# Task directions
Using the records below, filter for lines that contain the string "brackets" and copy them out.

# Source material
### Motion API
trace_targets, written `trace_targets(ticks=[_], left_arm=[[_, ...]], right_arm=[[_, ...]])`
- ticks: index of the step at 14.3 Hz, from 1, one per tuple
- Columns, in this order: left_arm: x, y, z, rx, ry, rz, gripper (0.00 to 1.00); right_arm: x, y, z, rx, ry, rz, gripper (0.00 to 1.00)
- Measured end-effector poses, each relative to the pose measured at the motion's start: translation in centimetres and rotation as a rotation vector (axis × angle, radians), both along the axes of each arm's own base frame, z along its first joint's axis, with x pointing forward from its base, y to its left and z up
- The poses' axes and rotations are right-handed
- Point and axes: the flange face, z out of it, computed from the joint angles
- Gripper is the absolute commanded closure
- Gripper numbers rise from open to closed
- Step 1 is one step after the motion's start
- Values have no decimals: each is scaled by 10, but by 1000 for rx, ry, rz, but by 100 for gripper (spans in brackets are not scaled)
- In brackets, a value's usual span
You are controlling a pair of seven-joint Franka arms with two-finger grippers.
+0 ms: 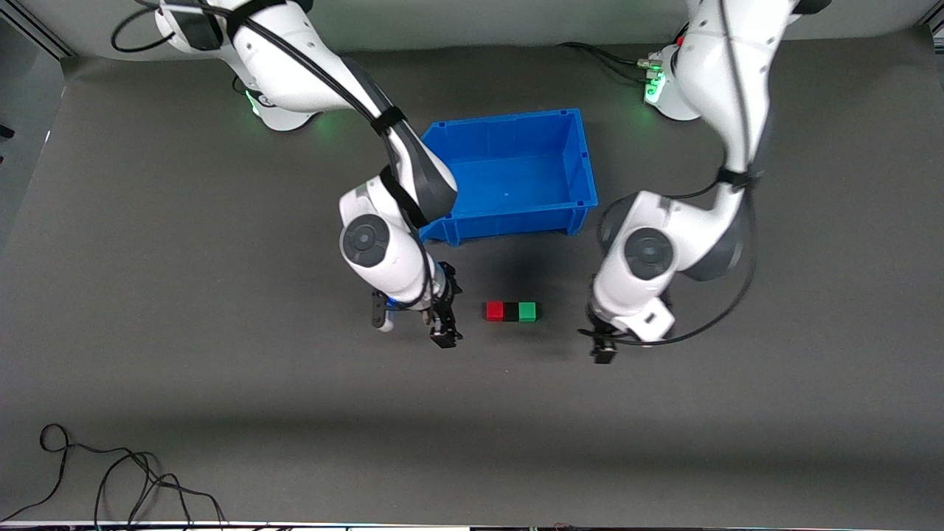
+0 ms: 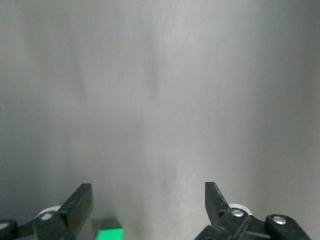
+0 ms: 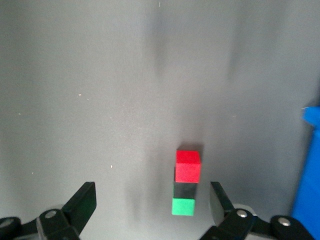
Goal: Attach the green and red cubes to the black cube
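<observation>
Front view: red cube [image 1: 494,310], black cube [image 1: 510,311], green cube [image 1: 526,311] touching in one row on table [image 1: 221,369], between left tool [image 1: 603,345] and right tool [image 1: 413,324], both released, empty.

The bench [image 1: 221,332] wears a matt dark grey covering. The blue bin [image 1: 516,173] looks like smooth, slightly glossy plastic. The red cube [image 1: 494,310], black cube [image 1: 510,312] and green cube [image 1: 526,311] look smooth and plain.

A small red plastic cube [image 1: 494,310], matte black cube [image 1: 510,312] and green plastic cube [image 1: 526,312] lay touching in a row on the table.
</observation>
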Motion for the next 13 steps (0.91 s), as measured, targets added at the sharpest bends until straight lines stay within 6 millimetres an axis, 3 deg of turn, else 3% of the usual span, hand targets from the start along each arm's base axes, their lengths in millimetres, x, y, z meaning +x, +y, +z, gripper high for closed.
trace_targets(ticks=[3,6,10,13], left_arm=[[0,44,55,18,46,-176,0],[-5,76,95,25,63,-379,0],[-8,160,142,22,77,-579,0],[-23,205,178,13,83,-799,0]], right_arm=[[0,-32,58,-20,37,82,0],[-4,-71,114,-42,51,198,0],[-17,-123,176,-94,57,388,0],[-26,-163,214,-88,62,493,0]])
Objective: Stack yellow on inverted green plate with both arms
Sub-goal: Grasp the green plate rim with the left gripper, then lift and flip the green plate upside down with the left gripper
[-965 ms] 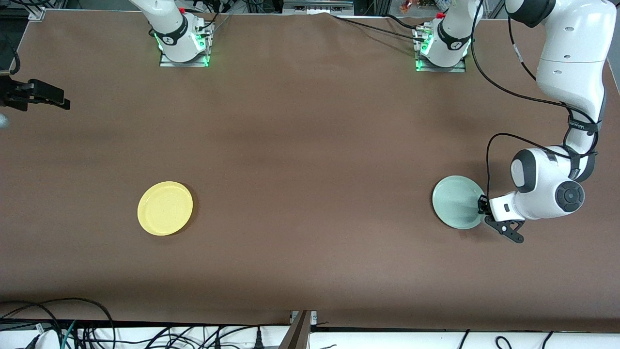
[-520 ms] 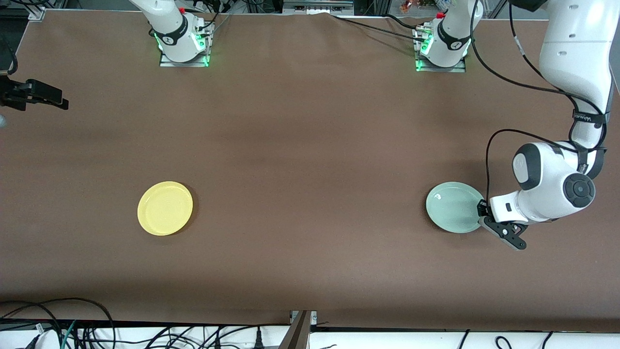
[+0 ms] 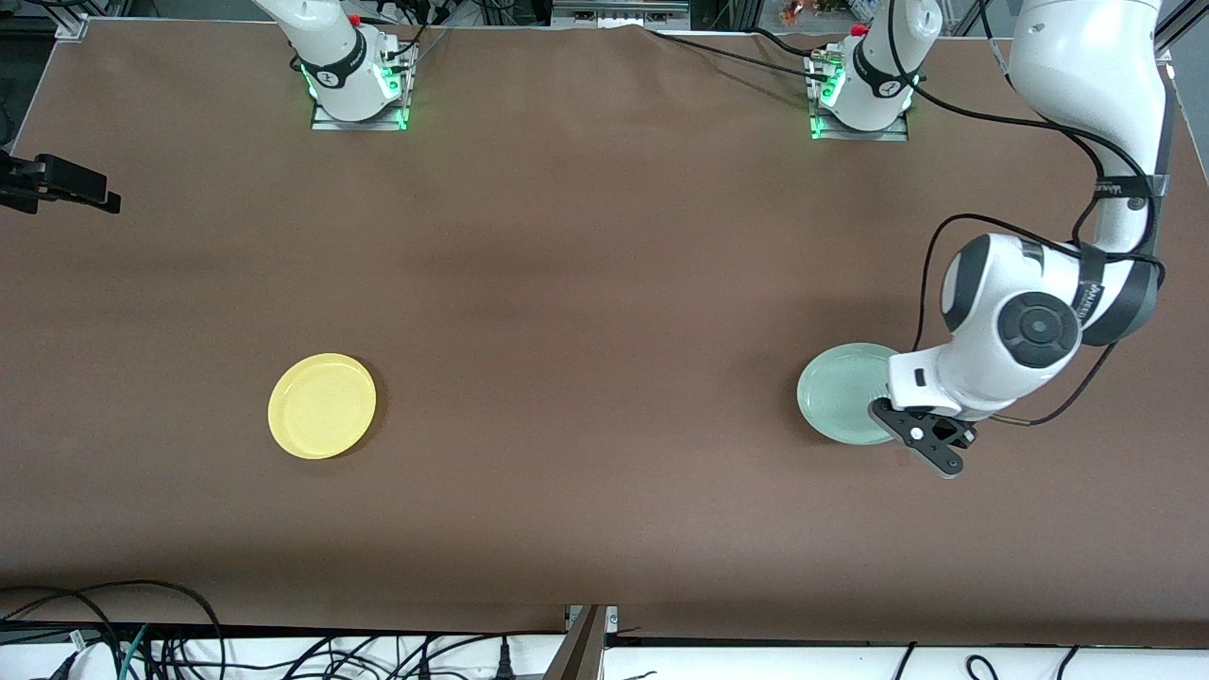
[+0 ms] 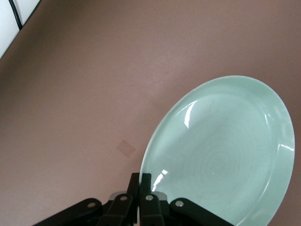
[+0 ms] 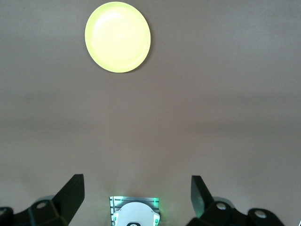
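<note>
Front view: the green plate [image 3: 843, 392] is held by its rim in the closed left hand [image 3: 921, 436], over the worktop [image 3: 604, 283] toward the left arm's end. The yellow plate [image 3: 322, 405] is seen flat on the worktop toward the right arm's end, well apart from it. The right hand [image 3: 59, 184] waits at the worktop's edge.

Left wrist view: the fingers [image 4: 146, 188] are clamped on the tilted plate's edge.

Right wrist view: the right hand's fingers [image 5: 70, 193] are spread wide.
</note>
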`<state>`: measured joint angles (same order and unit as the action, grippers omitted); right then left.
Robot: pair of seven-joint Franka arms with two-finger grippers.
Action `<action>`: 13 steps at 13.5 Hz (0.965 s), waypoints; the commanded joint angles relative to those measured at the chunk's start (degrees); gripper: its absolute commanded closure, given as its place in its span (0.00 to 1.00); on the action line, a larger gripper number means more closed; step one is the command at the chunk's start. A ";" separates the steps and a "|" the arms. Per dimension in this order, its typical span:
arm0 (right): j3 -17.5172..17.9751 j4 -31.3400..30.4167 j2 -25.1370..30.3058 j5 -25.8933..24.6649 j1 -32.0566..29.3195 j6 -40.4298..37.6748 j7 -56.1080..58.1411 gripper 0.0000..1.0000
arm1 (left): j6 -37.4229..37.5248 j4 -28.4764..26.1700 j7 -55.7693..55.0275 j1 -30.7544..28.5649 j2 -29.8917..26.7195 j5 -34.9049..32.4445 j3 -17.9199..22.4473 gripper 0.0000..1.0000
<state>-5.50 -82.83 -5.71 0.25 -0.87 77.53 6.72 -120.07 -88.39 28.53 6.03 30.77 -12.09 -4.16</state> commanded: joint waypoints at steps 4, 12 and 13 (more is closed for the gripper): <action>0.40 0.30 0.08 -0.17 -0.27 -0.28 -0.12 0.00 | 13.25 4.28 -23.28 13.19 -0.19 -15.48 0.38 1.00; 0.40 0.30 0.08 -0.25 -0.27 -0.45 0.14 0.00 | 32.08 4.28 -70.06 34.47 6.04 -37.81 1.08 1.00; 0.40 0.30 0.08 -0.25 -0.27 -0.45 0.14 0.00 | 33.05 4.28 -74.80 36.32 7.44 -40.70 1.08 1.00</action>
<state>-5.43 -82.83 -5.72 0.25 -0.84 77.52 6.72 -89.54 -85.55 -39.25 39.23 35.61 -48.55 -4.27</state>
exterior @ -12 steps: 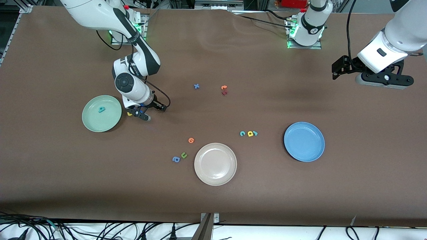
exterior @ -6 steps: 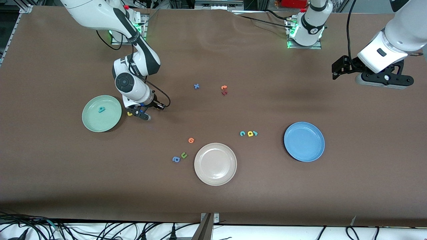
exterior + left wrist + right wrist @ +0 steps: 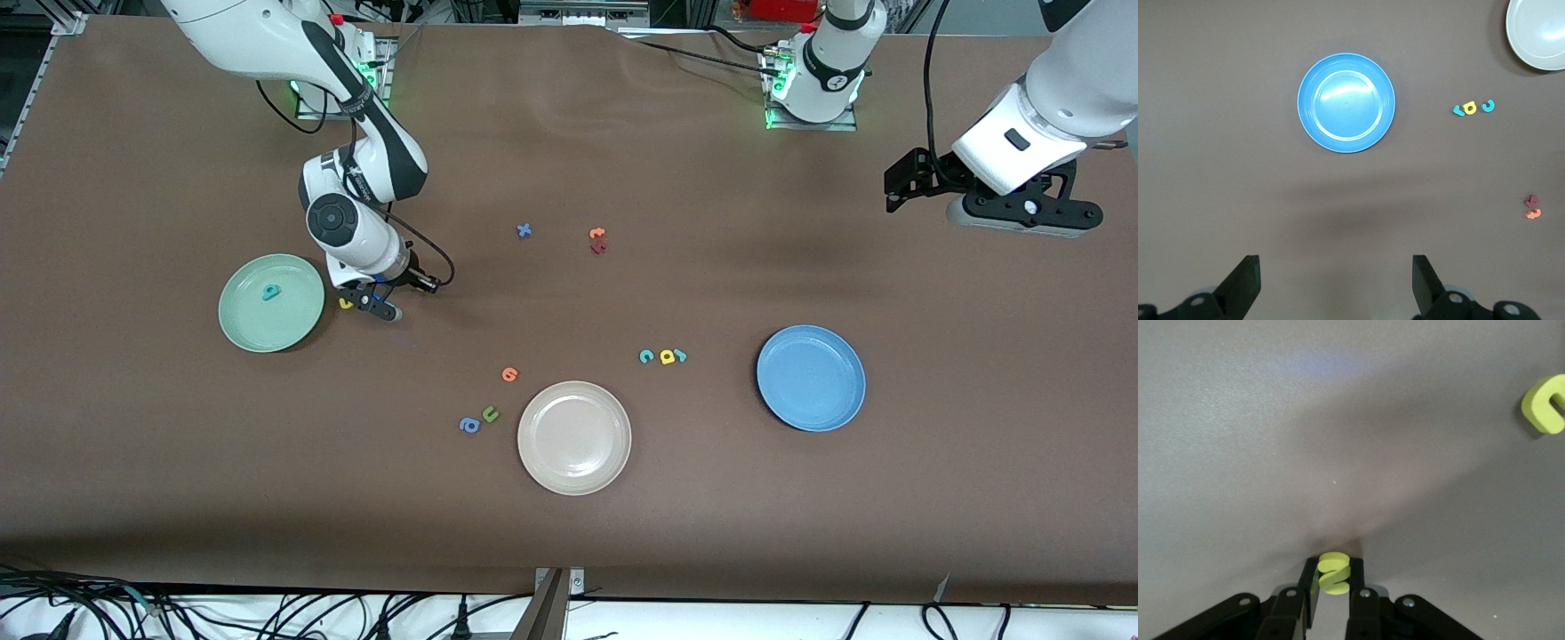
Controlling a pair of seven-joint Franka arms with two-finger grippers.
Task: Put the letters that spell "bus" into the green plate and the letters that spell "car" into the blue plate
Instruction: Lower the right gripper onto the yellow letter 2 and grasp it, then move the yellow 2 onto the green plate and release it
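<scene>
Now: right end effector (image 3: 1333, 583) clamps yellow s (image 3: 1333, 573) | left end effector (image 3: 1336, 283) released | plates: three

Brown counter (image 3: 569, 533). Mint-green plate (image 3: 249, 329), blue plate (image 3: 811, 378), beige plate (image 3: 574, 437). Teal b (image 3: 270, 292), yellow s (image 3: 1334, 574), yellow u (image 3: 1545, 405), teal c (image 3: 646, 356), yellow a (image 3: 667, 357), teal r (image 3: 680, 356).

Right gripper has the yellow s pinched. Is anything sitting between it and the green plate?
Only the yellow u lies on the table between the right gripper, shut on the yellow s, and the green plate. Nothing taller shows, so a lifted carry should pass over it.
</scene>
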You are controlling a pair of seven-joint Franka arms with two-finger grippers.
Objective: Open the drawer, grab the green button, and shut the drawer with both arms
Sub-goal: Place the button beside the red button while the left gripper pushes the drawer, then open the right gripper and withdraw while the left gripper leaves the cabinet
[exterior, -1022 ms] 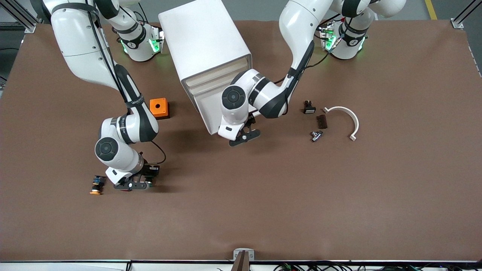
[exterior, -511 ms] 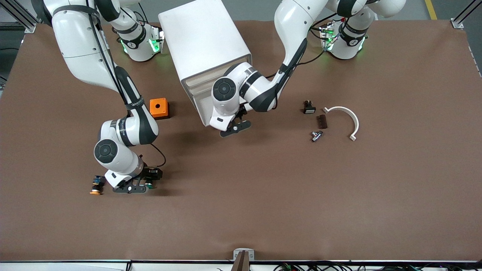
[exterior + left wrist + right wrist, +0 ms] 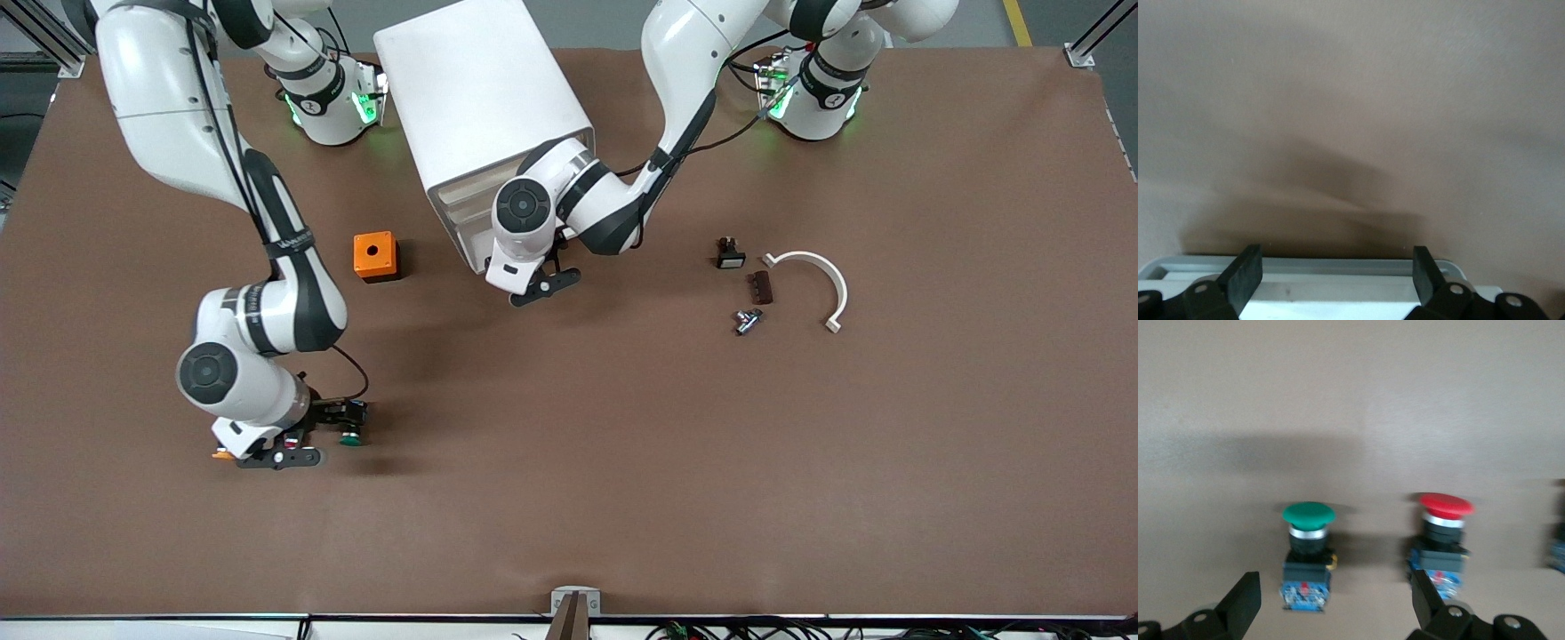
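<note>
Your right tool [image 3: 276,458] has slid toward the right arm's end of the surface [image 3: 622,462], off the button [image 3: 349,436], now over the orange-capped one [image 3: 220,455]; fingers [image 3: 1241,603] spread, empty. Button lies on its side, green cap toward the front camera, beside a red one [image 3: 1441,543]. Your left tool [image 3: 542,286] has pulled in to the cabinet [image 3: 480,107] at the drawer [image 3: 1338,293], fingers [image 3: 1245,273] spread, forearm bent low.

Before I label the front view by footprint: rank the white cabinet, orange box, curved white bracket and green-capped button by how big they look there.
1. White cabinet, by far the largest.
2. Curved white bracket, by span; it is thin.
3. Orange box, compact, so close to the bracket.
4. Green-capped button, smallest, lying beside the right gripper.
</note>
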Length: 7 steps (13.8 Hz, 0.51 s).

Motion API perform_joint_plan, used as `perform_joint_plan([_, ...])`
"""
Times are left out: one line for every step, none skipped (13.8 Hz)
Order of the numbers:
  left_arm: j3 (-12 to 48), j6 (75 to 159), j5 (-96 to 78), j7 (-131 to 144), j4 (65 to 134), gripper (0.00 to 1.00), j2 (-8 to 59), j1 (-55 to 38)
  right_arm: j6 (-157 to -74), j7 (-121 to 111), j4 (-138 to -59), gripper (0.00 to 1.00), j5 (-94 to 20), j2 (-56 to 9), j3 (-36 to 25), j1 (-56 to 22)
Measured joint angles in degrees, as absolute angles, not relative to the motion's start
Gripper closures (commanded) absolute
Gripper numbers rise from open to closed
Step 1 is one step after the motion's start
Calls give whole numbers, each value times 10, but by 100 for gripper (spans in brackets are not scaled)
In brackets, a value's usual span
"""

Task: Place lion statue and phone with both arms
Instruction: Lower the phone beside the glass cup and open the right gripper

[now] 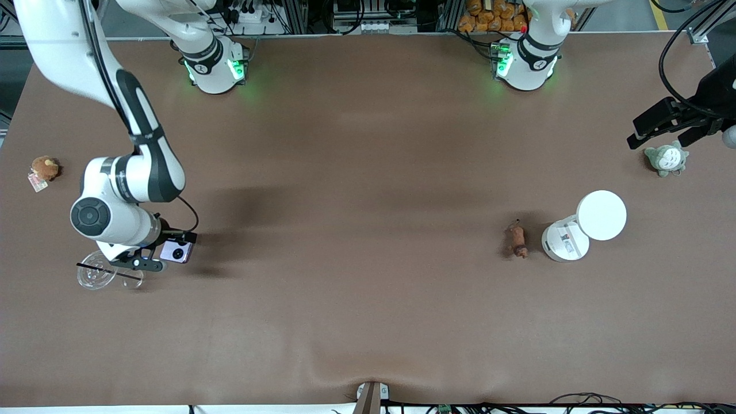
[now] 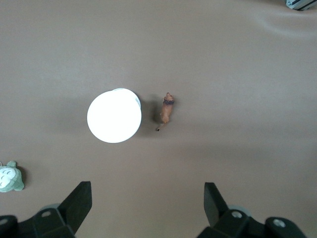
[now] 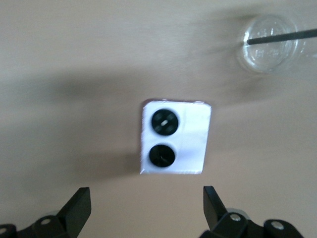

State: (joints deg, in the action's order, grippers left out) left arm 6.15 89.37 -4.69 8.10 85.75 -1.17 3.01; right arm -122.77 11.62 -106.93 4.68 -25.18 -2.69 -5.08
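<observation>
A: Right side? Where's the phone?
B: I've got the right gripper low over the right arm's end of the tabletop, fingers spread wide, gripping nothing. Phone lies flat just under it, lenses up, beside a clear plastic lid with a black straw.
A: Left?
B: I see the left gripper up in the air near the grey-green plush, fingers parted, empty. It's waiting.
A: Lion statue?
B: On the tabletop toward the left arm's end, just beside the white round container, not touching. Brown plush sits at the right arm's end.
</observation>
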Motion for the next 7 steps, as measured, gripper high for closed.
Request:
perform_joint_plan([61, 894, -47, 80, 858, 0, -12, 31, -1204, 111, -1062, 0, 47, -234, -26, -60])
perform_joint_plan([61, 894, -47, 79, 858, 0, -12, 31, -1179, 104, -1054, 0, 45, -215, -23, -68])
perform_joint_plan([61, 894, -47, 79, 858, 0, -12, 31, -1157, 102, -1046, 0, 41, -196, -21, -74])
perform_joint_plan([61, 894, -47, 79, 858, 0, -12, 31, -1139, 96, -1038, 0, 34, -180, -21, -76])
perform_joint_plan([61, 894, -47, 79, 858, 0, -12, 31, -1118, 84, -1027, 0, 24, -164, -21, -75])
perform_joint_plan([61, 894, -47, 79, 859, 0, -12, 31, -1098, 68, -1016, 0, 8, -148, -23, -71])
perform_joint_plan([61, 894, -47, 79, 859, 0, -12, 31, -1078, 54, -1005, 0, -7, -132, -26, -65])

# Result below
- Values have no decimals: each is scaled by 10, but by 1000 for rx, ry, rz, but by 100 for gripper (spans in brackets are not scaled)
- In brackets, a value's usual span
Calls give whole numbers, each value times 10, but by 100 for gripper (spans in brackets are not scaled)
In brackets, a value's usual span

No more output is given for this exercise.